RAGIONI DELLA DECISIONE
La ricorrente eccepisce la Violazione e falsa applicazione dell’art. 2, commi 8 e 8 bis DPR 322/98 in relazione all’art. 360 comma 1 n. 3 c.p.c. .
1.1. Premette la ricorrente che, quanto alla tempestività della dichiarazione integrativa, il giudice di appello ha ritenuto applicabile alla dichiarazione presentata nell’anno 2016 il termine stabilito dall’art. dell’art. 2, comma 8 -bis cit. come modificato dall’ articolo 5 del Decreto Legge n. 193 del 22 ottobre 2016, convertito dalla legge 1 dicembre 2016, n. 225, che ha esteso la facoltà di presentazione delle cosiddette dichiarazioni integrative a favore entro il termine di decadenza dell’accertamento stabilito dall’articolo 43 del DPR
600/17973, e non più entro il termine di presentazione della dichiarazione dell’anno successivo.
1.2. A tale riguardo, la CTR ha difatti affermato che «Considerato che le modifiche sono state apportate a decorre dal periodo d’imposta in corso al 31/12/2016, ne consegue che la dichiarazione integrativa (a favore o sfavore) riferita al periodo d’imposta 2015 e precedenti (Modello Unico/2016 e precedenti) può essere presentata entro il 31/12 del 4° anno successivo quello di presentazione del modello da correggere, ossia entro i vecchi termini per l’accertamento».
1.3. Si osserva che tale statuizione non è stata attinta da specifica contestazione dell’Agenzia, che non ha proposto ricorso incidentale, e si è limitata ad affermazioni dubitative al riguardo. E lo stesso provvedimento di diniego dell’Agenzia delle Entrate riconosceva detta tempestività, salvo poi rigettare l’istanza di rimborso sulla base di un’interpretazione giuridicamente infondata dell’art. 2, comma 8 -bis.
Fuori fuoco sono poi le generiche dissertazioni, parimenti contenute nel controricorso, in merito alla violazione del principio di competenza od alla effettiva spettanza del rimborso in relazione alla disciplina della c.d. ‘Tremonti ter’ , questioni di cui non si trova traccia alcuna nella sentenza impugnata.
1.4. Il profilo di censura da esaminare, che attinge l’unica ratio decidendi che sorregge la sentenza impugnata, attiene dunque alla possibilità per i contribuenti di richiedere il rimborso del credito emergente dalla dichiarazione integrativa, e a tal riguardo la società ribadisce che la via della compensazione non è obbligatoria, ma semplicemente una delle opzioni riconosciute per il recupero del credito.

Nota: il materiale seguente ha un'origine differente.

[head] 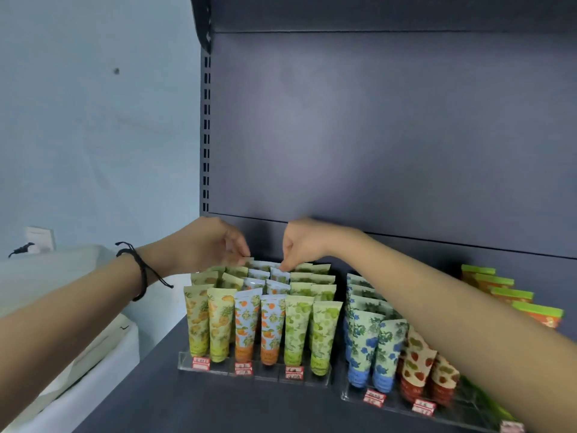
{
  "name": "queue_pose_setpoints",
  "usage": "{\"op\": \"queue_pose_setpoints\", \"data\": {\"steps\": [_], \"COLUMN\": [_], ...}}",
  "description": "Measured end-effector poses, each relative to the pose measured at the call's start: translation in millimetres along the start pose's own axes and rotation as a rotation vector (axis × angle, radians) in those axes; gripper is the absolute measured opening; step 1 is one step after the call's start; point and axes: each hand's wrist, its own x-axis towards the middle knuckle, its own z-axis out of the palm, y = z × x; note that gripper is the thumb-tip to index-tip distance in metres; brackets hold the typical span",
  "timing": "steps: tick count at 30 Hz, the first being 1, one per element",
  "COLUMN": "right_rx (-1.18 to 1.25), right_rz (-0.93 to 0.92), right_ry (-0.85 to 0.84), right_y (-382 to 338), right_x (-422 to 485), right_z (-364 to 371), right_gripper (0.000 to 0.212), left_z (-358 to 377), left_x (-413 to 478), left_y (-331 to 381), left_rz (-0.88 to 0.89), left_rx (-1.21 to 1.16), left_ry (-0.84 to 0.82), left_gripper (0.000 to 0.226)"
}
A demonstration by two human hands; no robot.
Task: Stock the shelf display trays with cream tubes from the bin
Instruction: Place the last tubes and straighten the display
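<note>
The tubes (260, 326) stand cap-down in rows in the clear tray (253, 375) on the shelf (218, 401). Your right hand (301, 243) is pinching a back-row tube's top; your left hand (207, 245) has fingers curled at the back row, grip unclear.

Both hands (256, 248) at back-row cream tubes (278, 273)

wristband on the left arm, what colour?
Black. The wristband is a thin cord with loose ends, seen in the head view.
</note>
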Motion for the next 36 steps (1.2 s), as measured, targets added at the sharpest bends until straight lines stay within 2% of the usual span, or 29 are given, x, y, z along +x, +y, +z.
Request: {"op": "queue_pose_setpoints", "data": {"steps": [5, 20, 25, 28, 32, 36], "right_rx": [0.027, -0.069, -0.027, 0.060, 0.111, 0.108], "right_rz": [-0.018, -0.047, -0.034, 0.009, 0.061, 0.058], "right_ry": [-0.035, -0.063, -0.076, -0.026, 0.097, 0.069], "right_y": [-5, -15, -13, -8, 9, 13], "right_x": [4, 0, 3, 6, 12, 17], "right_z": [2, -5, -4, -13, -17, -5], "right_gripper": [0.026, 0.019, 0.027, 0.031, 0.014, 0.022], "left_z": [15, 18, 19, 18, 16, 18], "left_x": [21, 27, 25, 25, 27, 32], "left_y": [16, 25, 24, 23, 19, 16], "left_rz": [0.017, -0.035, -0.048, -0.069, -0.077, -0.091], "left_rx": [0.034, 0.085, 0.128, 0.124, 0.142, 0.117], "left_ry": [-0.040, -0.094, -0.103, -0.093, -0.024, 0.002], "left_gripper": [0.017, 0.014, 0.017, 0.020, 0.022, 0.022]}}
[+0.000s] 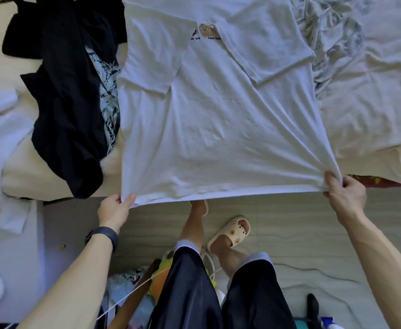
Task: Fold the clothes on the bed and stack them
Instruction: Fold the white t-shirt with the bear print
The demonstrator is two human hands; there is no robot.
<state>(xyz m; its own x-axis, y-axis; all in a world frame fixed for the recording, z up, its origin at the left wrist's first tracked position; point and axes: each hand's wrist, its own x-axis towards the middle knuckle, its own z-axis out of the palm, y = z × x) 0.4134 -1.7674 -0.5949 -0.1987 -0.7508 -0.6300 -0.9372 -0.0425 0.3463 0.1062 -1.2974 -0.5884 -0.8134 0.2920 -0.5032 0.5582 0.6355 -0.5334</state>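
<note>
A white T-shirt (pixel 218 119) with a small printed picture near its top lies spread on the bed, both sleeves folded inward over its body. Its hem is stretched out past the bed's front edge. My left hand (pixel 114 211) pinches the hem's left corner. My right hand (pixel 344 192) grips the hem's right corner, and the cloth bunches into creases there. A black garment (pixel 66 96) with a pale printed panel lies crumpled to the left of the T-shirt and droops over the bed's edge.
The bed (pixel 372 115) carries a rumpled cream sheet and a grey-patterned cover at the back right. White cloths (pixel 2 143) lie at the far left. On the tiled floor below are my legs, a cream slipper (pixel 232 230), cords and bags.
</note>
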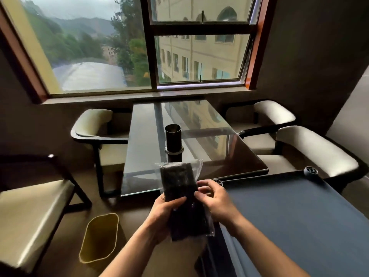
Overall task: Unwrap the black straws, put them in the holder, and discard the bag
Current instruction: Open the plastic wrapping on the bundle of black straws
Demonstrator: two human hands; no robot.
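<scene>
Left grip: the left hand [163,211] is clenched around the middle of the bundle of black straws [182,198], thumb across the front, fingers hidden behind it.
Right grip: the right hand [214,200] pinches the clear bag [196,166] at the bundle's right edge, fingertips [199,194] pressed on the plastic.
Straws: a thick dark bundle inside the bag, held upright and tilted slightly, up in the air between both hands, nearer the camera than the holder.
Bag: transparent plastic wrapped around the bundle; its loose crinkled top stands above the straws and overlaps the holder's base in the view.
Holder: a dark cylindrical holder [173,138] with an open top and a metal ring at its foot stands upright on the glass worktop [143,140], beyond the bundle and apart from it.
Worktop: dark with a reflective glass sheet, running from the holder back to the window [139,47].
Chairs: a cream-padded chair [93,126] left of the holder, two chairs [289,136] to its right, another chair [30,206] at near left.
Bin: a yellow-green waste bin [100,237] stands on the floor, left of the holder and closer to the camera, below the left forearm.
Grey surface: a flat blue-grey surface [289,216] lies right of the holder, under the right forearm; what it is I cannot tell.
</scene>
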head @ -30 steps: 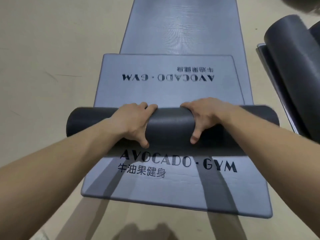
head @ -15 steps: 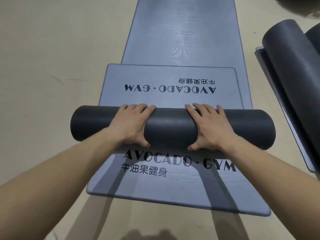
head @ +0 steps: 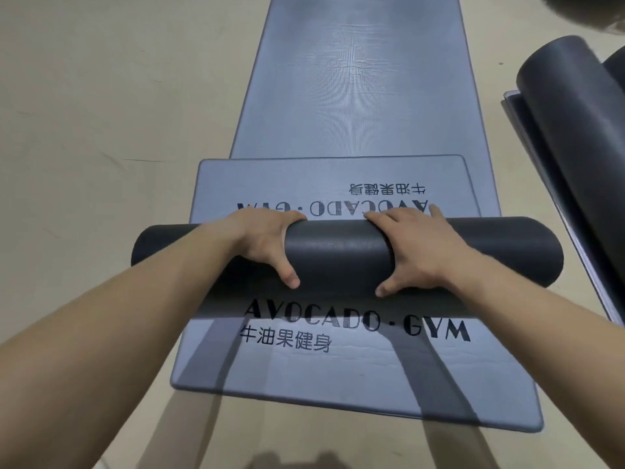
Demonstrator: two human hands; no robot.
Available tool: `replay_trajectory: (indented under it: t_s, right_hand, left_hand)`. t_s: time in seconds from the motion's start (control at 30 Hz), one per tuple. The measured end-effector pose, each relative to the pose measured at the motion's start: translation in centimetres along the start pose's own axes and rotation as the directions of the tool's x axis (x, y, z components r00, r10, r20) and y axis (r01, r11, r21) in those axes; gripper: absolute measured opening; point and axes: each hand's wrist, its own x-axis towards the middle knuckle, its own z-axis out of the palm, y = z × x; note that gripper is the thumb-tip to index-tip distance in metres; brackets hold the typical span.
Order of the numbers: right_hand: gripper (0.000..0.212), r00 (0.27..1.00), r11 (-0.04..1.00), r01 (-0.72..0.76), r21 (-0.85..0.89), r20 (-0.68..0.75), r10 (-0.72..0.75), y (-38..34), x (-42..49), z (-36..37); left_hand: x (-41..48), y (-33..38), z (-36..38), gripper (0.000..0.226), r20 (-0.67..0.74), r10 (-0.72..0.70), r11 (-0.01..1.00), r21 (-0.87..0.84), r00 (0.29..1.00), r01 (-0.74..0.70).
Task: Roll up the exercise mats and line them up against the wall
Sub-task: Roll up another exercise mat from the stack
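Observation:
A dark grey mat roll point(head: 338, 255) lies crosswise in the middle of the view. The unrolled end of that mat point(head: 304, 184) lies flat just beyond it, its "AVOCADO·GYM" print upside down. My left hand point(head: 260, 242) grips the roll left of centre, fingers curled over the far side and thumb on the near side. My right hand point(head: 419, 252) presses on the roll right of centre, fingers stretched over the top and thumb spread on the near side. The roll rests on a second blue-grey mat point(head: 338, 374) printed "AVOCADO·GYM".
A long blue-grey mat point(head: 355, 79) runs away from me beneath the others. At the right edge another dark mat roll point(head: 571, 106) sits on a partly flat mat point(head: 548, 184). Beige floor point(head: 101, 130) surrounds the mats on the left.
The roll has moved away from me, over more of the flat end, and now reaches the upside-down print. My left fingers have curled over its far side.

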Motion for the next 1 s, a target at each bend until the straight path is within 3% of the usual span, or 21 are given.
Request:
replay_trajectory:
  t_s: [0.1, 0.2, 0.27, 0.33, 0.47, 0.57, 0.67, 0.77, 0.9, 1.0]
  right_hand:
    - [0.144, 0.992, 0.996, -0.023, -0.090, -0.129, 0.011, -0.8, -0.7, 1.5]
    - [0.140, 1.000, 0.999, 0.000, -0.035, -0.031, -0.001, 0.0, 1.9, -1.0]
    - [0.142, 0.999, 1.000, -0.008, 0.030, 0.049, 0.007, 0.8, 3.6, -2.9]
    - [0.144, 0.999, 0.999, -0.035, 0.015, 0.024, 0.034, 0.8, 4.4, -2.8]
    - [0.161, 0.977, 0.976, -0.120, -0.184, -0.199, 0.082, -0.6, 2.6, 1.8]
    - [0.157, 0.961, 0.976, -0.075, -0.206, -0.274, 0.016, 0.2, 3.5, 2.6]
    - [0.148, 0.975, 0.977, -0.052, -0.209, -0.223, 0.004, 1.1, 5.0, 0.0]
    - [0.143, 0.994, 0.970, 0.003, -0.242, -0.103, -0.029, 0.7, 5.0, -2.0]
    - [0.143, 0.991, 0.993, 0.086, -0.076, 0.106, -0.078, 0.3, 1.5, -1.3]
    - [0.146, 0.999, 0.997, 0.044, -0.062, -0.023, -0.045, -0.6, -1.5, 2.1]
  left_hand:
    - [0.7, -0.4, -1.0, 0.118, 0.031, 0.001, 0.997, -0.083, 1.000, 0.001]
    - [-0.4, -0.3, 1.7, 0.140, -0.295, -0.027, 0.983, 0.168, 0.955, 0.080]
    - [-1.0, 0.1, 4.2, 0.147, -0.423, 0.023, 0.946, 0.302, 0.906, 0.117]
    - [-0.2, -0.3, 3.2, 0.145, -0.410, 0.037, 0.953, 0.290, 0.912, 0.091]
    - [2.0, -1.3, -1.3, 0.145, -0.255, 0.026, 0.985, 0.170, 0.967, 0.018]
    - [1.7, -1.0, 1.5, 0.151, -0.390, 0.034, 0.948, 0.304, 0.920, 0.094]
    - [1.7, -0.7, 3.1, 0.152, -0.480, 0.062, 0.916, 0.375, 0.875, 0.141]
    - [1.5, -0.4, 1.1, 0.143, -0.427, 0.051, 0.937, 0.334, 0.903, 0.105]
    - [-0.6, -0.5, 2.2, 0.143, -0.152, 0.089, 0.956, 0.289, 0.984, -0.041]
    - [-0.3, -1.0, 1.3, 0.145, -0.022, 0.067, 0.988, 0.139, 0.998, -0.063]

1.5. La censura è fondata, ricordandosi che questa Corte ha affermato che, «in tema di imposte sui redditi, qualora il contribuente evidenzi nella dichiarazione, secondo le modalità
stabilite dalla legge, un credito d’imposta, non occorre da parte sua alcun altro adempimento ai fini di ottenerne il rimborso, in quanto tale condotta costituisce già istanza di rimborso, che tiene luogo, a tutti gli effetti, di quella di cui al D.P.R. n. 602 del 1973, art. 38, essendo l’Amministrazione -edotta, con la dichiarazione, dei conteggi effettuati dal contribuente -posta in condizione di conoscere la pretesa creditoria: da quel momento, quindi, impedita ovviamente la decadenza, decorre, secondo i principi generali, l’ordinario termine di prescrizione decennale per l’esercizio della relativa azione dinanzi al giudice tributario (D.Lgs. n. 546 del 1992, art. 21, comma 2)», sì che la successiva istanza proposta dal contribuente assume valenza di mero sollecito di pagamento in relazione all’istanza originariamente proposta in dichiarazione dal cedente, o di reiterazione di quella (Cass. Sez. 5, n. 21734 del 2014; conf.: Cass. Sez. 5, n. 10690 del 04/05/2018; Cass. Sez. 5, n. 17841 del 06/07/2018).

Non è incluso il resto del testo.